→ **Prompt**: Below are the records; tally the lines that include "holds" and report only the total.

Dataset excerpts
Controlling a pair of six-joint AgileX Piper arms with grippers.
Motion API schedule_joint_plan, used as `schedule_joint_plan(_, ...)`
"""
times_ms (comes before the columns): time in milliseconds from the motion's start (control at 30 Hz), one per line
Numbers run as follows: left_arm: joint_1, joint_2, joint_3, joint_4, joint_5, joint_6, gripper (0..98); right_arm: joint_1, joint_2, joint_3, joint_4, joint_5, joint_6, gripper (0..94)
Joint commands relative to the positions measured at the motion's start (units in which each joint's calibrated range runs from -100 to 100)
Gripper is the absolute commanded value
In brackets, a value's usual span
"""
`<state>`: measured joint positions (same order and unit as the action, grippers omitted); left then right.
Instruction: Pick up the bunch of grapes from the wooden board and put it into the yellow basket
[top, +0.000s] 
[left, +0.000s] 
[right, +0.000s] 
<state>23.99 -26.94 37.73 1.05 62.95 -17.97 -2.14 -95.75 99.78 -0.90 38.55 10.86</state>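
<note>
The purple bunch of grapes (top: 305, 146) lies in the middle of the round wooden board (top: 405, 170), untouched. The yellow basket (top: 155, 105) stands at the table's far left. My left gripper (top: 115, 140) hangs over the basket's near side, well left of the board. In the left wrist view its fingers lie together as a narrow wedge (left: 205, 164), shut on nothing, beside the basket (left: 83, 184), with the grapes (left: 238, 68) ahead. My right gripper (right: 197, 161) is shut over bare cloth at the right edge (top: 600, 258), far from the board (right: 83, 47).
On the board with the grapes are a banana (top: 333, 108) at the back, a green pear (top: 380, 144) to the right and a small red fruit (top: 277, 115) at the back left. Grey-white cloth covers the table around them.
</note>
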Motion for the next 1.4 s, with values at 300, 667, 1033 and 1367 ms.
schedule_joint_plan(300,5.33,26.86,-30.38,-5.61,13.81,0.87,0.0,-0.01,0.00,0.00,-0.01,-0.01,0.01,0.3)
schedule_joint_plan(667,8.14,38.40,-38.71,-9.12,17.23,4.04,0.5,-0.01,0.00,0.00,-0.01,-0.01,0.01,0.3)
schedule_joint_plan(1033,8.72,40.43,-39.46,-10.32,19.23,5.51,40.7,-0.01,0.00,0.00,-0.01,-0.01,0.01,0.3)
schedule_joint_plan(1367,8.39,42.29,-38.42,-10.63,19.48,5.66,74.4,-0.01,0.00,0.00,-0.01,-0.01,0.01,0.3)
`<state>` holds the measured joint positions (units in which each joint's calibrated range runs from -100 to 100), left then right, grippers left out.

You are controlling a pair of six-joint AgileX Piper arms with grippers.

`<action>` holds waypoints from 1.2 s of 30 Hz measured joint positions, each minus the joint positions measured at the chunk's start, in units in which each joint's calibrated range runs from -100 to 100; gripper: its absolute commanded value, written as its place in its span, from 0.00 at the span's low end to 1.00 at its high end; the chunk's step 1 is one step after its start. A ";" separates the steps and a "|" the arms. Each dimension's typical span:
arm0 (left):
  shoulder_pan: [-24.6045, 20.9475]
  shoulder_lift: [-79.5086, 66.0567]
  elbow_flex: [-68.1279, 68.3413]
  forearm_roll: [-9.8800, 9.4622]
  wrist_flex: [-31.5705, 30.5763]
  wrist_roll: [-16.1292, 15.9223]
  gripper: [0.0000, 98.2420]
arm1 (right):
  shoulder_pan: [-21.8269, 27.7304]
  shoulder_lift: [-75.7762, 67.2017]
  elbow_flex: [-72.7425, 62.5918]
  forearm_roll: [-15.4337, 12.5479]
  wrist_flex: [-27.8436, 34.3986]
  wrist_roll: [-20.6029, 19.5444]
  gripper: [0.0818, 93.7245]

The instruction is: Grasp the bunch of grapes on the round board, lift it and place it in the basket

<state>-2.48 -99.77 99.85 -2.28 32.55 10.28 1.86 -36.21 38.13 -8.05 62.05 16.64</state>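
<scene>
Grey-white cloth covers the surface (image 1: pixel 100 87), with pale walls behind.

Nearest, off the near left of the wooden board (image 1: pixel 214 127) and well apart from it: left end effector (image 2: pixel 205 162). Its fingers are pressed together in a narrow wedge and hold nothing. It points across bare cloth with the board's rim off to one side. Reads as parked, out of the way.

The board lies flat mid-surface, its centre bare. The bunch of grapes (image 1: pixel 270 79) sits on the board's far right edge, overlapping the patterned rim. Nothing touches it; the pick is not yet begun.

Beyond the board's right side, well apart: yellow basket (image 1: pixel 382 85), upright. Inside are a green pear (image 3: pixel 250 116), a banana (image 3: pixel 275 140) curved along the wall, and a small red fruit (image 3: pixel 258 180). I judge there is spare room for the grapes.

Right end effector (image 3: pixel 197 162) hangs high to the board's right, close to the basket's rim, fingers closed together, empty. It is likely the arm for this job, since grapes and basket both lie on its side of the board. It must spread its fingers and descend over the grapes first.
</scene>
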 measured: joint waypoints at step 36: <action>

→ **Answer below**: 2